Dalam sejarah masyarakat Pekalongan, sintren merupakan cerita tragedi romantis layaknya cerita Romeo and Yuliet. Syahdan, ada sepasang anak manusia yang sedang jatuh cinta. Yakni Sulasi dan Sulandana. Sulasi merupakan anak orang tak punya, sedang Sulandana adalah anak adipati Pekalongan waktu itu. Proses percintaan antara keduanya tidak pernah direstui oleh ayah Sulandana.
Untuk menggagalkan pertalian kedua insan tersebut, ayah Sulandana kemudian menyuruh orang-orangnya untuk membunuh Sulasi. Sulasi pun mati dan hilang tanpa jejak dan bekas. Peristiwa hilangnya Sulasi yang tak tahu rimbanya ini, membuat Sulandana kalang kabut. Dan karena saking cintanya, ia kemudian bersumpah untuk tidak menikah dan bertekad mencari Sulasi hingga ajal menjemputnya.
Dalam proses pencarian ini, Sulandana menyempatkan diri bertanya kepada gurunya. Lalu, sang guru kemudian memberikan pengarahan bahwa dia akan bertemu dengan Sulasi jika dia mau mendatangkan Kamajaya dan Kamaratih (Dewa dan Dewi Cinta pada masa itu). Biasanya, Kamajaya dan Kamaratih akan datang setiap masa hujan. Dan jika pasangan Dewa-Dewi ini hadir, maka Sulasi akan mengikuti di belakangnya.
Untuk mendatangkan pasangan ini pula, Sulandana kemudian mengadakan ritual, yang kemudian oleh masyarakat dijadikan sebagai ritual untuk mendatangkan hujan. Sehingga, ritual ini biasa dilakukan oleh masyarakat pesisir ketika kemarau panjang melanda wilayahnya. Dengan turunnya hujan, secara otomatis, tanah-tanah menjadi subur dan kesejahteraan masyarakat terjaga.

Proses Sintren

Dalam proses menjadikan seorang jadi sintren, Ngelandang menggunakan mantra-mantra khusus yang belum tentu ada artinya. Yakni mantra-mantra itu hanya digunakan olehnya untuk menciptakan nuansa magis atau dalam istilahnya memancing dunia purba.
Apalagi hal ini ditopang dengan tembang-tembang yang didendangkan para sinden dan diiringi suara gamelan yang ditabuh oleh para niyaga. ’’Bagi saya sendiri, menurut pengalaman saya melihat sintren, mantra-mantra itu tidak memiliki makna sama sekali.

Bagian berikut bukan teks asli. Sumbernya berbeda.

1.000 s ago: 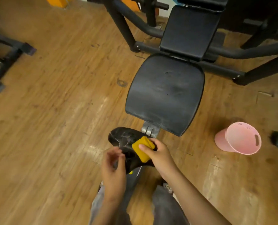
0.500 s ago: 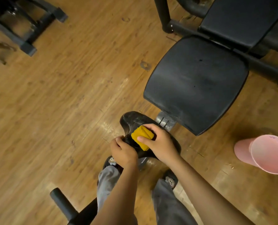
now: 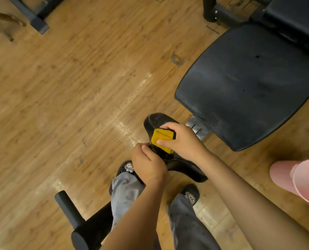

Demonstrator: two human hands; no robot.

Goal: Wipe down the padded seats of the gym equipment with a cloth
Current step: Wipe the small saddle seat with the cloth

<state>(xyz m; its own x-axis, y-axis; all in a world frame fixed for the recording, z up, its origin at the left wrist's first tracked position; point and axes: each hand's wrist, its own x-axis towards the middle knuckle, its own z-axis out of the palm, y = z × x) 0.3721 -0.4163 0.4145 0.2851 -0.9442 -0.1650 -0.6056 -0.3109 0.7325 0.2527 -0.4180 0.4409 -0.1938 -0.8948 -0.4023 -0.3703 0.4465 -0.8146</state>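
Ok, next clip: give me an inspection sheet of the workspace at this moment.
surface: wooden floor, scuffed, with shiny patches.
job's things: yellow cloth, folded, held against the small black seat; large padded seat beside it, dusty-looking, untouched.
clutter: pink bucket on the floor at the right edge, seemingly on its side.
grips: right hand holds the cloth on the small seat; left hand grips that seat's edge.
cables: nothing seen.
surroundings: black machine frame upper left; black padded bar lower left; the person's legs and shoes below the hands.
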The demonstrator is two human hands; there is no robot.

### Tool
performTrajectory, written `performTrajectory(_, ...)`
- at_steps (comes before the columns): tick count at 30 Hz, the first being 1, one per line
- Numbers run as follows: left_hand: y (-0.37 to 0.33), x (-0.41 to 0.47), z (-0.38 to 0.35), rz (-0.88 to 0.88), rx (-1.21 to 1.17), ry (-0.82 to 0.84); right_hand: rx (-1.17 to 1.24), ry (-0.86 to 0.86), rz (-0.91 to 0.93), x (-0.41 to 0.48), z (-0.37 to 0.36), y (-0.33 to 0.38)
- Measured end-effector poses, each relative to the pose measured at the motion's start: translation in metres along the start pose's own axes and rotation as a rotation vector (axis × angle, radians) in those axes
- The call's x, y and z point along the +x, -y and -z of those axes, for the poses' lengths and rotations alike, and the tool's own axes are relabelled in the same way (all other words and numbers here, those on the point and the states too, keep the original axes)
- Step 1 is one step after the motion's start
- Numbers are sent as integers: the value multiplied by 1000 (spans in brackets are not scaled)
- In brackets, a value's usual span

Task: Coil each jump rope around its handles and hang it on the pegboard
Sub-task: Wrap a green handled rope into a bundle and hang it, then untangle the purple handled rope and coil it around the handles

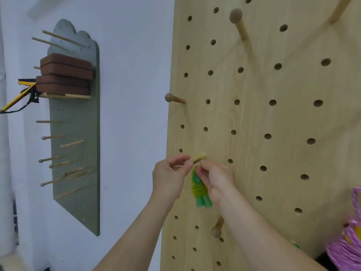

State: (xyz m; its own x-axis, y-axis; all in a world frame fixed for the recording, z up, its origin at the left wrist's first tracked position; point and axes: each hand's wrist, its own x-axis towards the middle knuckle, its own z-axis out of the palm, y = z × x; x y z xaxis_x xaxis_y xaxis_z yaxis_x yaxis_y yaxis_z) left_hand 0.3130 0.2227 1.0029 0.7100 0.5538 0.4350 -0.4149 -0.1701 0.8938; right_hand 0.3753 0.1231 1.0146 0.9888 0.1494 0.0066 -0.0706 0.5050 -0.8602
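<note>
A coiled green jump rope, its yellow-green cord wound round two translucent green handles, hangs below a wooden peg in the light wooden pegboard. My left hand pinches the outer end of that peg. My right hand pinches the top of the rope bundle just under the peg. A coiled pink rope shows at the lower right edge.
More pegs stick out of the wooden board: one at the left edge, one at the top, one under my right forearm. A grey-green pegboard on the white wall carries brown blocks and many dowels.
</note>
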Motion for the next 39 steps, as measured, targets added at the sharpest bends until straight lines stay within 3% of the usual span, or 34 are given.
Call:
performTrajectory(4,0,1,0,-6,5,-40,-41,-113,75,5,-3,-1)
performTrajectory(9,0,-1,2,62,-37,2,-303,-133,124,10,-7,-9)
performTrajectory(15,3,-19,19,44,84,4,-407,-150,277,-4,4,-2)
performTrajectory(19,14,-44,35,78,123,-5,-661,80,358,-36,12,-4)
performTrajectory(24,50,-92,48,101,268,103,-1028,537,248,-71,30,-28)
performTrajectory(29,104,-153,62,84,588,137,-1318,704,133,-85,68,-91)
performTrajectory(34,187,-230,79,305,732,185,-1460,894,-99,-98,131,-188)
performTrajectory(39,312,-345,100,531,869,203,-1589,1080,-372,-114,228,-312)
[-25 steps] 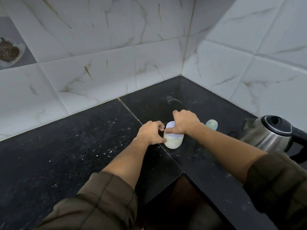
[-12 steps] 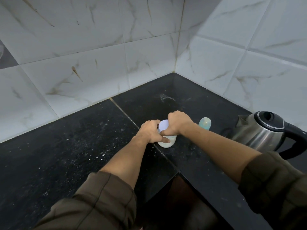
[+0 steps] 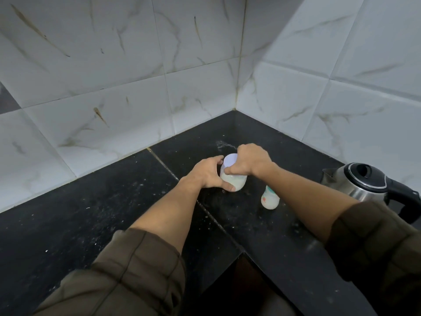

Hanya saja, suara-suara itu mencipta nuansa magis yang berasal dari dunia imajinasi. Lalu, bagaimana kalau suara-suara atau mantra-mantra itu diganti dengan suara-suara atau mantra ciptaan sendiri,’’ terang Slamet Gundono ketika mengisi workshop sintren dalam Festival Sintren di Desa Dukuh Salam Kecamatan Slawi, Kabupaten Tegal, yang berakhir Selasa (18/12) kemarin.
Lebih lanjut, Gundono menegaskan bahwa mantra-mantra atau tembang-tembang itu bisa diganti dengan suara-suara ciptaan sendiri. Hal ini memungkinkan adanya sintren modern yang sudah mengalami perubahan. Yakni, sintren bukan lagi menjadi ritual, tetapi murni menjadi hiburan bagi masyarakat.